Résumé de la décision
Mme A B, ressortissante géorgienne, a contesté un arrêté du préfet du Morbihan qui refusait son titre de séjour, lui imposait une obligation de quitter le territoire français dans un délai de trente jours, et fixait son pays de destination. Le tribunal administratif de Rennes a rejeté sa demande d'annulation par un jugement du 6 juillet 2023. En appel, Mme B a demandé l'annulation de ce jugement et de l'arrêté préfectoral, ainsi qu'une injonction au préfet de réexaminer sa situation. La cour a rejeté sa requête, considérant qu'elle était manifestement dépourvue de fondement.
Arguments pertinents
1. État de santé de l'enfant : La cour a souligné que l'avis médical de l'Office français de l'immigration et de l'intégration (OFII) indiquait que l'état de santé du fils de Mme B pouvait être pris en charge dans son pays d'origine. La cour a noté que les documents fournis en appel n'étaient pas suffisants pour contredire cet avis, ce qui a conduit à conclure que le préfet n'avait pas méconnu les dispositions de l'article L. 425-10 du Code de l'entrée et du séjour des étrangers et du droit d'asile.

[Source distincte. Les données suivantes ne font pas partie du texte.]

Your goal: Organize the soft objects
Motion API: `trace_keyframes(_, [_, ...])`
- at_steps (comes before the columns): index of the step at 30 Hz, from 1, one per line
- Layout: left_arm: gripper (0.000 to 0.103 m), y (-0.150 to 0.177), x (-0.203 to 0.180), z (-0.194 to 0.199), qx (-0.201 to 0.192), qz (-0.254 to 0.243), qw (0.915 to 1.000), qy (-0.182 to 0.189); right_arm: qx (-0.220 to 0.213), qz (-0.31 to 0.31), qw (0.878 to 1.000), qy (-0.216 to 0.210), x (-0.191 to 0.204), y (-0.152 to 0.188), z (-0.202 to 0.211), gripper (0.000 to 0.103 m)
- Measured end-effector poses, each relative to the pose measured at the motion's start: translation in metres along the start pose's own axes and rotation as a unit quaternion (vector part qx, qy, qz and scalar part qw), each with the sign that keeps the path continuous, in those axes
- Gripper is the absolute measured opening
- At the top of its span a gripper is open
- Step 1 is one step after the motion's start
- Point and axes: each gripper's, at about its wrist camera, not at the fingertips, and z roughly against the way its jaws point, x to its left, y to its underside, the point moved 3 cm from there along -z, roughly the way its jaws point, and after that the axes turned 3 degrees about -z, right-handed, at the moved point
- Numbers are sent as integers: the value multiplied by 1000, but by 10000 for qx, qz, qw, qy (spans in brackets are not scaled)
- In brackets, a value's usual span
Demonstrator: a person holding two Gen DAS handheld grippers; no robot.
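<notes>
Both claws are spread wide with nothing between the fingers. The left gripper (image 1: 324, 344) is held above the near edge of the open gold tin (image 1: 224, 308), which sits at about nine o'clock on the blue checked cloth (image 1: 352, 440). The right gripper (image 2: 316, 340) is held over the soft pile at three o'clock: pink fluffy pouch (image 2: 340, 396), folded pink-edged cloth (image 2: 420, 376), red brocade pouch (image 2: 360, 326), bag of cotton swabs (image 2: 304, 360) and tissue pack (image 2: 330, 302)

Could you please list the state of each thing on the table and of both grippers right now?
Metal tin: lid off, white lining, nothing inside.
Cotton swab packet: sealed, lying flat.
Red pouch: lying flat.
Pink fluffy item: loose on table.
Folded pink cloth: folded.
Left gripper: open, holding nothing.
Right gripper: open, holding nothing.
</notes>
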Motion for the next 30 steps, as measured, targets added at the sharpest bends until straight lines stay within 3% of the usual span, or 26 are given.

2. Invoquer l'état de santé pour l'éloignement : La cour a également rejeté l'argument selon lequel l'état de santé de l'enfant de Mme B justifiait l'annulation de la mesure d'éloignement, affirmant que cet argument ne pouvait pas être utilement invoqué.
3. Absence d'éléments nouveaux : La cour a écarté les moyens tirés de la violation des droits garantis par la Convention européenne des droits de l'homme et la Convention internationale relative aux droits de l'enfant, en précisant que Mme B n'avait pas apporté d'éléments nouveaux en appel.
Interprétations et citations légales
1. Code de l'entrée et du séjour des étrangers et du droit d'asile - Article L. 425-10 : Cet article stipule que le préfet doit prendre en compte l'état de santé des personnes concernées lors de l'examen des demandes de titre de séjour. La cour a interprété cet article en considérant que l'avis de l'OFII était suffisant pour justifier le refus de titre de séjour.
2. Code de l'entrée et du séjour des étrangers et du droit d'asile - Article L. 611-3 : Cet article énonce les conditions dans lesquelles une mesure d'éloignement peut être contestée. La cour a noté que Mme B ne pouvait pas invoquer l'état de santé de son enfant pour contester la mesure d'éloignement, ce qui montre une interprétation stricte des conditions d'application de cet article.
3. Convention européenne de sauvegarde des droits de l'homme et des libertés fondamentales - Article 8 : Cet article protège le droit au respect de la vie privée et familiale. La cour a rejeté l'argument selon lequel la décision du préfet violait cet article, en soulignant l'absence d'éléments nouveaux.
4. Convention internationale relative aux droits de l'enfant - Article 3 : Cet article stipule que l'intérêt supérieur de l'enfant doit être une considération primordiale. La cour a estimé que cet intérêt n'était pas suffisamment démontré par Mme B pour justifier l'annulation de la mesure d'éloignement.
En conclusion, la cour a jugé que la requête de Mme B était manifestement dépourvue de fondement, en se basant sur des avis médicaux et des interprétations strictes des textes législatifs et conventionnels.